In relying on the opinion of Dr. Zaldivar, the ALJ found it to be "well-reasoned, supported by the objective evidence, and confirmed by the opinion of Dr. Fino." A. 141. However, the ALJ did not completely accept Dr. Zaldivar's opinion. Although Dr. Zaldivar concluded that Wright did not have pneumoconiosis, the ALJ found that Wright did have pneumoconiosis. The ALJ provided no explanation as to why, on the one hand, he rejected a key part of Dr. Zaldivar's opinion, while on the other, he found the opinion to be "wellreasoned" and "supported by the objective evidence."

Moreover, the ALJ did not credit the conclusion of Dr. Vinod Modi, who examined Wright in January 1988. Dr. Modi conducted pulmonary function studies, a chest x-ray, and an arterial blood gas study, and concluded that Wright had pneumoconiosis and was totally disabled as the result of pneumoconiosis. In acknowledging the opinion, the ALJ stated simply that Dr. Modi's "qualifications are unknown." A. 141. The ALJ also mentioned that Dr. Modi had noted fifteen years of coal mine employment rather than the "total creditable time" of ten years. Id. No other reasons were provided to explain why he rejected Dr. Modi's conclusion that Wright's total disability was the result of his pneumoconiosis.

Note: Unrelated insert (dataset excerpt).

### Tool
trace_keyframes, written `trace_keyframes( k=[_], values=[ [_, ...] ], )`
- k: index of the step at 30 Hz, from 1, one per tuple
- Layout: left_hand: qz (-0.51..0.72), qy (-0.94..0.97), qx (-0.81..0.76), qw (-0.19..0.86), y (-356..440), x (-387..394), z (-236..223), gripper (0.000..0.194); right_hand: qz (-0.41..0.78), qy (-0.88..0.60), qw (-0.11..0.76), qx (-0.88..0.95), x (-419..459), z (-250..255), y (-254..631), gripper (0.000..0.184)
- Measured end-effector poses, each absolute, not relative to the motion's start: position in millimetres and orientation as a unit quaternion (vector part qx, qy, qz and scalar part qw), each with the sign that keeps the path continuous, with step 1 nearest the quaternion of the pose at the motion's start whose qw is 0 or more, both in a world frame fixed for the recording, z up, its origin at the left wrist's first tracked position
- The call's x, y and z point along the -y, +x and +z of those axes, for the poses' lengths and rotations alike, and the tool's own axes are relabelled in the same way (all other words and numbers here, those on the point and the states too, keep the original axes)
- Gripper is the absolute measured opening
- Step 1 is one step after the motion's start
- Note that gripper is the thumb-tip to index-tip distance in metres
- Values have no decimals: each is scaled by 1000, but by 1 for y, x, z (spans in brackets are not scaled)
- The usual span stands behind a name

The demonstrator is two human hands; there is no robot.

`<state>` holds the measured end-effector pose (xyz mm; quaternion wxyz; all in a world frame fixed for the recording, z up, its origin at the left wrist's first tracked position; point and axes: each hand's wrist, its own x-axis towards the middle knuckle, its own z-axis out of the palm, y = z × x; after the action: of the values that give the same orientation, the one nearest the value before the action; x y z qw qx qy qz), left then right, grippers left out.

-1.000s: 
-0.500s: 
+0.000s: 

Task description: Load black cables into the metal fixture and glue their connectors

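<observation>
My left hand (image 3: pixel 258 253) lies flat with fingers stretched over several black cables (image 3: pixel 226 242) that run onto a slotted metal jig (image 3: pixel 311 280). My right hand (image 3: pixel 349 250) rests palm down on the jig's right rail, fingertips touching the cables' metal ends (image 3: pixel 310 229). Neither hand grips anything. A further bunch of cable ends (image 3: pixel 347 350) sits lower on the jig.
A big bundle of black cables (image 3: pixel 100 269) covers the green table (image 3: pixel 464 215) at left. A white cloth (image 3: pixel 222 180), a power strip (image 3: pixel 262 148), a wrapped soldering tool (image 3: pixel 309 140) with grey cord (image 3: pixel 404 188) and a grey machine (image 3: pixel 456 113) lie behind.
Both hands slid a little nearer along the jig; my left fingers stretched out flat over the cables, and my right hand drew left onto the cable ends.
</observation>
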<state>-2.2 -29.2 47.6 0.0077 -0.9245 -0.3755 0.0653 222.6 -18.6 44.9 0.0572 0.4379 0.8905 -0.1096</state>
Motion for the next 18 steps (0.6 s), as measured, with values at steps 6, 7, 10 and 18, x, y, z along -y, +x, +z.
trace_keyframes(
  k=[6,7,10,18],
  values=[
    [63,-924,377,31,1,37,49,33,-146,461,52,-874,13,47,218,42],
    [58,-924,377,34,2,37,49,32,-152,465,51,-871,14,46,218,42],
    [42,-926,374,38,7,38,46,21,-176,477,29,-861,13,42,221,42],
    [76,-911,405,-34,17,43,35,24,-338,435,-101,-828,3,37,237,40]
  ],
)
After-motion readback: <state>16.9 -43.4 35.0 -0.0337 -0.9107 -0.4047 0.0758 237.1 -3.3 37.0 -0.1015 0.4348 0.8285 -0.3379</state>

In summary, because the ALJ did not apply the "contributing cause" standard and accepted without explanation some portions, but not others, of conflicting medical opinions, we vacate the decision of the BRB and remand for further consideration of Wright's claim. Because the "contributing cause" standard was not the applicable law of this circuit at the time the ALJ held the hearing and rendered his decision in this case, it is appropriate that the record be opened for the submission of additional evidence on the issues of whether Wright had pneumoconiosis and whether it was a contributing cause of his total disability. The ALJ's findings that Wright had ten years of coal mine employment and was totally disabled have not been challenged on appeal, and consequently, they should not be disturbed on remand. See Hobbs v. Clinchfield Coal Co., 917 F.2d 790, 791 n. 1 (4th Cir. 1990).

VACATED AND REMANDED WITH INSTRUCTIONS.